YOUR TASK -
From the records below, print exactly the lines starting at the one containing "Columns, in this" and ending at the one containing "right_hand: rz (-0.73", ends included, and nothing else.

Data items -
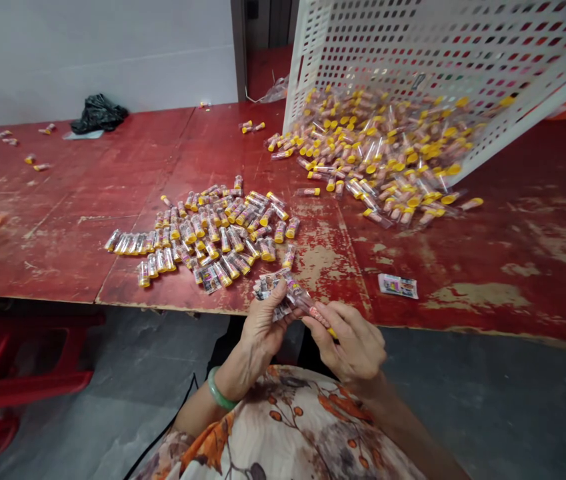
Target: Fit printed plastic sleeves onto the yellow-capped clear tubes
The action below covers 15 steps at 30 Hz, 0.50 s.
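Note:
My left hand point(265, 323) is closed on several printed wrappers point(269, 285), its thumb pressed on top of them. My right hand point(350, 340) pinches a clear tube with a yellow cap point(321, 317), whose far end meets the wrappers at my left fingers. Both hands are over the table's front edge. Just beyond them, a pile of wrapped tubes with yellow ends point(213, 233) lies on the red table point(143, 167). Off to the right of my hands, a single flat wrapper packet point(397, 286) lies by itself.
A white perforated basket point(299, 73) lies tipped at the back right, with unwrapped tubes point(373, 147) spilling from it. A black plastic bag point(99, 113) and a few loose pieces are at the back left. Red stools point(27, 393) stand on the floor at left.

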Tool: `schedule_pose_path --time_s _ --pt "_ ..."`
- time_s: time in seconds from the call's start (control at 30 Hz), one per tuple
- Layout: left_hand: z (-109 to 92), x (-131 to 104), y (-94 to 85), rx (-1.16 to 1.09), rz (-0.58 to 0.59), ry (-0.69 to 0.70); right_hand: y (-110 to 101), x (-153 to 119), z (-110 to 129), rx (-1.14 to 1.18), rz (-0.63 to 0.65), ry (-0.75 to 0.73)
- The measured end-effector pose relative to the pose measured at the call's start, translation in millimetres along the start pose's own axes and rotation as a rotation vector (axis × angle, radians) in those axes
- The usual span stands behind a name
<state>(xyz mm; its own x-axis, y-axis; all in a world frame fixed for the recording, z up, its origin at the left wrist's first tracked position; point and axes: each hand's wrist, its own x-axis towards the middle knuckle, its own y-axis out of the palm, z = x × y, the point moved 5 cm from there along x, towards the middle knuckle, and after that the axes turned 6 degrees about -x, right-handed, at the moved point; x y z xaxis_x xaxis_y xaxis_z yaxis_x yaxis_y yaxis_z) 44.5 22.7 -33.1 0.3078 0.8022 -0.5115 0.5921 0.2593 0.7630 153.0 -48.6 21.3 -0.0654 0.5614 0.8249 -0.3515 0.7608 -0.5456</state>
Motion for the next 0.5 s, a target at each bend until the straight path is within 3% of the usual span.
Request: schedule_pose_path --time_s 0.23,0.5 --pt "1.0 6.6 -6.4 0.019 -0.001 0.044 1.3 3.3 6.0 -0.016 -0.003 -0.027" --pt "-5.9 -1.3 1.1 0.104 0.015 0.220 11.8 0.9 9.7 -0.031 -0.044 0.007"
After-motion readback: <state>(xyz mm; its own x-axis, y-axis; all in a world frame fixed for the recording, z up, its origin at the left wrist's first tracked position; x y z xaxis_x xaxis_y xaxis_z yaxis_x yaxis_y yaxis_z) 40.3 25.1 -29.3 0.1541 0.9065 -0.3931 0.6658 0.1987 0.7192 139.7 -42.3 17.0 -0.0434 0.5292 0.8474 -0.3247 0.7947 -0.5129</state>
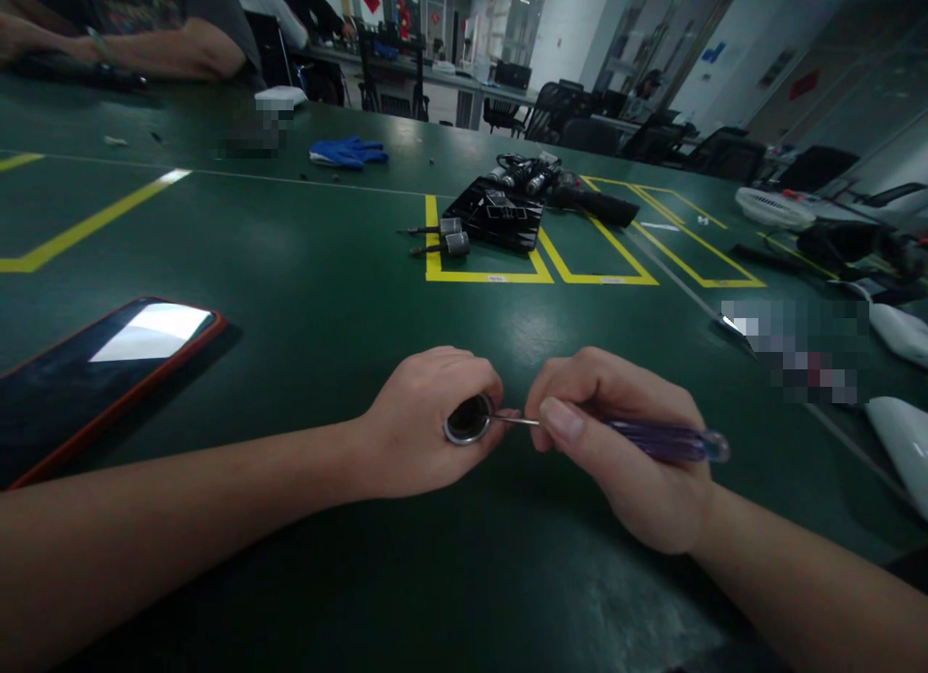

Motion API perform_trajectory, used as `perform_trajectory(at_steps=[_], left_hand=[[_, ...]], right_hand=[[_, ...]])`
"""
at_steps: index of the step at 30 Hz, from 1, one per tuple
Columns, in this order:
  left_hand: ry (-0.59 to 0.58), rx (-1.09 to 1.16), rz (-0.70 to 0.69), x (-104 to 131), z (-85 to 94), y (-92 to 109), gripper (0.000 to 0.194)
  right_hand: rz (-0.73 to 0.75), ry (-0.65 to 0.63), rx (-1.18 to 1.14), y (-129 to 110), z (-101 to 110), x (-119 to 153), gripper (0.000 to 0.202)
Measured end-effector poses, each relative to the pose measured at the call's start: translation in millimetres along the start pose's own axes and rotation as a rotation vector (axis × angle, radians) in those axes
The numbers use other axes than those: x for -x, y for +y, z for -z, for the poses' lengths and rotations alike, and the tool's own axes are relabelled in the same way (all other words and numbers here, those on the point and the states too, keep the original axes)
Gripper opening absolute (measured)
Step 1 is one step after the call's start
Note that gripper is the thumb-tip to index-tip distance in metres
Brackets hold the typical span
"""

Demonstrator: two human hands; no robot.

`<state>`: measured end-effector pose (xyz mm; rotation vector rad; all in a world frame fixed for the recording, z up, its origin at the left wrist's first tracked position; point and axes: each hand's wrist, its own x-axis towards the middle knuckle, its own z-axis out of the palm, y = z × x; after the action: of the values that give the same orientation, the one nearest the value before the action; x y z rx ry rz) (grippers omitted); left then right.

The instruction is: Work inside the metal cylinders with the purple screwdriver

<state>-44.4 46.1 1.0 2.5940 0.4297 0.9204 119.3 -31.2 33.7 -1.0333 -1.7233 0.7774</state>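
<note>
Near the middle of the view my left hand point(427, 424) is wrapped round a small metal cylinder point(468, 420), whose open, dark end faces me. To its right, my right hand point(623, 446) grips a screwdriver with a translucent purple handle point(663, 441). The thin shaft point(516, 420) points left, and its tip meets the cylinder's rim; whether it reaches inside I cannot tell. Both hands are just above the green table point(311, 576).
A phone point(108, 364) lies at the left. Farther back are a blue glove point(348, 153), two small motor-like cylinders point(455, 244), a black bag point(497, 214) and yellow tape outlines point(489, 277). Cables and white objects point(774, 207) lie at the right. A person's arm point(152, 54) rests across the table.
</note>
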Motion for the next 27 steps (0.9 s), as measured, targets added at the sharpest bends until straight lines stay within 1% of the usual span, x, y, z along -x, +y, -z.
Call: perform_trajectory(at_steps=[7,11,14,18,20,22,27], left_hand=[[-0.001,-0.020,0.016,-1,1.4,3,0.012],[-0.008,-0.012,0.012,-1,2.1,4,0.013],[-0.006,-0.016,0.006,-1,2.5,4,0.012],[-0.005,0.012,0.008,-1,2.7,4,0.010],[-0.007,0.027,0.013,0,2.6,4,0.010],[-0.007,0.031,0.022,0,2.4,4,0.009],[-0.020,0.020,0.087,0,3.1,4,0.009]], right_hand=[[-0.165,0.064,-0.274,11,-3,-2,0.019],[-0.190,0.074,-0.298,13,-4,-3,0.020],[-0.149,0.047,-0.218,8,-3,-3,0.020],[0.049,-0.049,0.090,-4,-2,-2,0.015],[0.124,-0.075,0.177,-8,-1,-2,0.011],[0.130,-0.103,0.197,-10,1,-3,0.008],[0.034,-0.222,0.217,-13,11,-8,0.014]])
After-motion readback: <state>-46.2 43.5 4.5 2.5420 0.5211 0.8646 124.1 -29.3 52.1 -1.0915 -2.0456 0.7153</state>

TASK ANSWER -
Columns, in this order:
  left_hand: ry (-0.59 to 0.58), rx (-1.09 to 1.16), rz (-0.70 to 0.69), x (-104 to 131), z (-85 to 94), y (-92 to 109), gripper (0.000 to 0.194)
  right_hand: rz (-0.73 to 0.75), ry (-0.65 to 0.63), rx (-1.18 to 1.14), y (-129 to 110), z (-101 to 110), x (-119 to 153), gripper (0.000 to 0.202)

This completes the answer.